ACTIVITY
Among the lines below, restate word for word only those from the line with "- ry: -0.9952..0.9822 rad" through the line with "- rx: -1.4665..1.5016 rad", with both end lines kept.
=== Section Start ===
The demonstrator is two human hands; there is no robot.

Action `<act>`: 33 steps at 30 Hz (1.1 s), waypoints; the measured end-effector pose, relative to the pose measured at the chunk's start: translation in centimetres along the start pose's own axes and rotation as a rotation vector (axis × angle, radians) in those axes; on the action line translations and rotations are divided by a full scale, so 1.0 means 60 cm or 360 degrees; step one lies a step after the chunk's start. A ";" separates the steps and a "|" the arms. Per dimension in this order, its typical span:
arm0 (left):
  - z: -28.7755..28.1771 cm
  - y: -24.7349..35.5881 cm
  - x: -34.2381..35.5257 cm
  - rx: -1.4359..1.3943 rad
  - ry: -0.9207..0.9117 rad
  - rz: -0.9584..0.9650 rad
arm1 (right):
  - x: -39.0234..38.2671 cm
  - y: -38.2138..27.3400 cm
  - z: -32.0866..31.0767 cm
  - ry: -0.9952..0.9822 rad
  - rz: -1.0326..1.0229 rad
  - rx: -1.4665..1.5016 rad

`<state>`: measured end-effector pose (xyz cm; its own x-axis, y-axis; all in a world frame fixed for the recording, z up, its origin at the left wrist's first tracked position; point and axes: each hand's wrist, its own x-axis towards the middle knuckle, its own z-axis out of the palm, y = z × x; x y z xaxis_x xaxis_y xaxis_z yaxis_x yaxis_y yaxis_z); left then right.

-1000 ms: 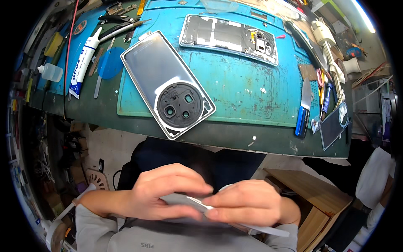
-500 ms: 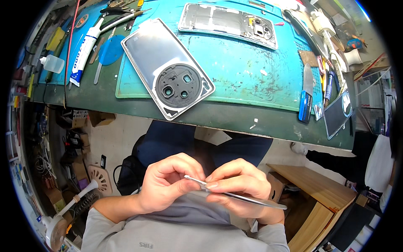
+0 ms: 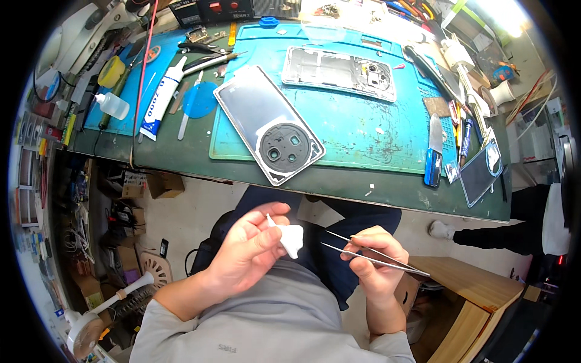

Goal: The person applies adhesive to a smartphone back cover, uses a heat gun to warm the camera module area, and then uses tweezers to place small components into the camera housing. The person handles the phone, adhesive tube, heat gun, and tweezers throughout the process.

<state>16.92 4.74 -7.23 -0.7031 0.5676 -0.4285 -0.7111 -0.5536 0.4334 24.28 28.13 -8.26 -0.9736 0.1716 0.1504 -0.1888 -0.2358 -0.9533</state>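
Over my lap, in front of the bench, my left hand [image 3: 251, 251] pinches a small white crumpled wipe [image 3: 292, 239] between thumb and fingers; whether it is paper or cloth I cannot tell. To its right my right hand [image 3: 378, 257] grips metal tweezers [image 3: 387, 260], their tips spread and pointing left, apart from the wipe. On the bench ahead lies a phone back cover [image 3: 257, 106] with a round black camera ring, tilted over the mat's front edge. Farther back an opened phone body [image 3: 339, 74] rests on the blue mat [image 3: 357, 136].
A white-and-blue glue tube [image 3: 163, 100], a dropper bottle [image 3: 112, 106] and a blue disc [image 3: 200, 100] lie at left. At right are a blue-handled scraper [image 3: 433, 163] and a dark glass panel [image 3: 479, 177]. A wooden cabinet [image 3: 466, 281] stands beside my right arm.
My hands have parted: the right one has drawn away to the right with the tweezers, whose tips are now spread. The wipe now shows in my left hand. The view has tilted up slightly.
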 end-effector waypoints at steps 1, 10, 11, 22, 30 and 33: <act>-0.001 0.002 -0.002 -0.0127 -0.0036 -0.0063 | -0.002 0.003 0.004 0.0003 0.0027 0.0011; -0.011 -0.003 0.002 -0.0405 -0.0305 -0.0027 | -0.025 0.033 0.044 -0.0012 0.0443 0.0640; -0.011 -0.003 0.002 -0.0394 -0.0314 -0.0025 | -0.025 0.034 0.044 -0.0004 0.0448 0.0654; -0.005 -0.004 0.000 0.0005 -0.0119 0.0072 | -0.024 0.028 0.054 0.0075 0.0297 0.0576; -0.004 -0.010 -0.001 0.1381 -0.0183 0.0672 | -0.016 0.026 0.050 -0.0106 -0.0073 0.0185; 0.001 -0.013 -0.006 0.1349 -0.0081 0.0670 | -0.011 0.021 0.050 -0.0275 -0.0277 -0.0227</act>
<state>17.72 5.01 -7.35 -0.8850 0.4588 -0.0793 -0.1417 -0.1033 0.9845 24.27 24.83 -8.78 -0.9379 0.0291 0.3458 -0.3470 -0.0779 -0.9346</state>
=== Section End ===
RESULT OF THE TASK
  - ry: -0.9952..0.9822 rad
  - rz: -1.0326..1.0229 rad
  - rx: -1.4665..1.5016 rad

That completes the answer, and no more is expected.